Record keeping: Judges recorded their scores on standard AHA score sheets. Scores were subsequently recorded in a data base. Stewards recorded the exact order in which the beers were presented to judges. These numbers were also later transferred to the data base. In analyzing the data, we looked for evidence of order effects exhibited by teams of judges within a flight, as well as by individual judges across flights.

Analyzing the Results

Table I shows the descriptive statistics for the scores assigned to the beers in the competition. This table shows that the average score assigned to the beers was about 33 on the 50-point AHA scale. The standard deviation, an index of the typical variability around the average, was about 5 points — indicating a reasonable spread of scores. Approximately 96% of the scores fell between 23 and 43.

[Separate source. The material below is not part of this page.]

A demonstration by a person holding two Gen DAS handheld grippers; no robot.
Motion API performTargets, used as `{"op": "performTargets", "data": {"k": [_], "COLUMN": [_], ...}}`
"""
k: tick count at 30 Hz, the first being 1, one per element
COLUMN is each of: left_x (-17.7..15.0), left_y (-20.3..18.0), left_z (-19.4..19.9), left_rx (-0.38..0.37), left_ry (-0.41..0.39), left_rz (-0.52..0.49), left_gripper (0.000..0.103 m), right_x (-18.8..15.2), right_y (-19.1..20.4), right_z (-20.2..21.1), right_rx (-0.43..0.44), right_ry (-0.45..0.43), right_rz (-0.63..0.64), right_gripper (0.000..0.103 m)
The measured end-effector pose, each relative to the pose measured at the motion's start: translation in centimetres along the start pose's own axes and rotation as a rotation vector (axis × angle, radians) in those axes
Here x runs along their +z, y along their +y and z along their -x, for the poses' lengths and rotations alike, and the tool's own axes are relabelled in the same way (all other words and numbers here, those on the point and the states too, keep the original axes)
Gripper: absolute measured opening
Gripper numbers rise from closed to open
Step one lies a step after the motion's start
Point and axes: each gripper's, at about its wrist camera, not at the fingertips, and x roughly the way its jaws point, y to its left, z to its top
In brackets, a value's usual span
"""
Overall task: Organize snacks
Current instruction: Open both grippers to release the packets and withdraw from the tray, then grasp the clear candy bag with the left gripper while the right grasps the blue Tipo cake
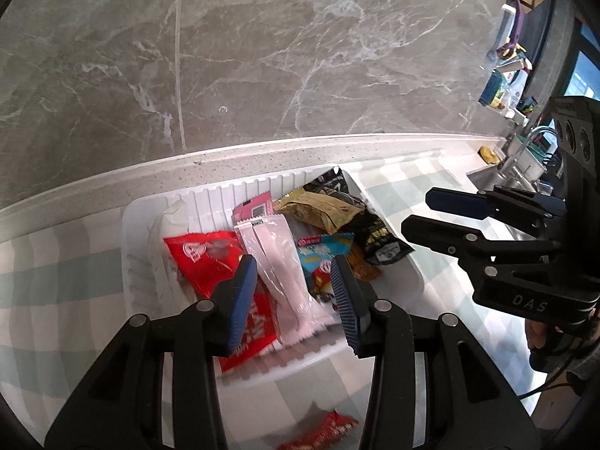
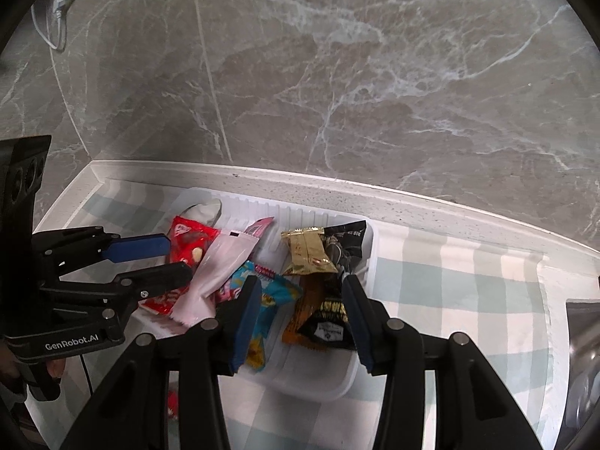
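Note:
A white ribbed tray [image 1: 262, 183] [image 2: 330, 386] on the checked cloth holds several snack packets: a red one [image 1: 206, 258] [image 2: 187, 240], a pale pink one [image 1: 277, 262] [image 2: 221, 266], a blue one [image 1: 318, 258] [image 2: 273, 292], a gold one [image 1: 318, 210] [image 2: 305, 251] and a black one [image 1: 378, 240] [image 2: 333, 318]. My left gripper [image 1: 296, 300] [image 2: 165, 258] is open and empty above the pink packet. My right gripper [image 2: 303, 318] [image 1: 420, 210] is open and empty above the blue and black packets. Another red packet [image 1: 322, 431] [image 2: 172, 408] lies on the cloth in front of the tray.
A grey marble wall [image 1: 262, 56] rises behind the white counter ledge [image 1: 262, 157]. A sink with a tap [image 1: 525, 150] and a shelf of bottles [image 1: 506, 86] are at the far right. A socket with a white cable [image 2: 56, 7] is on the wall at upper left.

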Motion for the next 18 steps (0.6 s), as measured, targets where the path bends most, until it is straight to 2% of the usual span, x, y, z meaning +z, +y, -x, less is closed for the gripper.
{"op": "performTargets", "data": {"k": [9,18], "left_x": [-3.4,-8.5], "left_y": [-2.0,-3.6], "left_z": [3.9,7.7], "left_rx": [0.000,0.012], "left_ry": [0.008,0.032], "left_rz": [-0.010,-0.023], "left_gripper": [0.039,0.040], "right_x": [-2.8,-8.3], "right_y": [0.6,1.1], "right_z": [4.2,8.6], "right_rx": [0.011,0.038], "right_ry": [-0.021,-0.003], "right_rz": [-0.006,-0.052], "right_gripper": [0.051,0.052]}}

Table I also shows the average correlation (r) between the scores that judging teams assigned to beers within flights. It is calculated by examining cumulative scores to identify trends and indicates the extent to which judges agreed on what score to assign to a beer. A correlation can range from –1.00 to + 1.00. Positive values indicate that judges tended to rank the beers in the same order; if Judge 1 and Judge 2 agree on the scores for three beers (say, a 40 for Beer 1, a 30 for Beer 2, and a 20 for Beer 3), the correlation between the scores for a given beer would equal +1.00. Negative values of a correlation indicate that judges tended to rank the beers in the opposite order; if Judge 1 assigns Beer 1 a 20, Beer 2 a 30, and Beer 3 a 40, and Judge 2 assigns Beer 1 a 40, Beer 2 a 30 and Beer 3 a 20, the correlation between the scores would equal —1.00. A correlation of 0.00, on the other hand, indicates that the agreement between judges was purely random. If Judge 1 assigned the three beers scores of 20, 30, and 40 and Judge 2 assigned the beers scores of 35, 30, and 35, then the correlation would equal 0.00. The interjudge correlation that we calculated for the data from this competition (r = 0.86) is very good.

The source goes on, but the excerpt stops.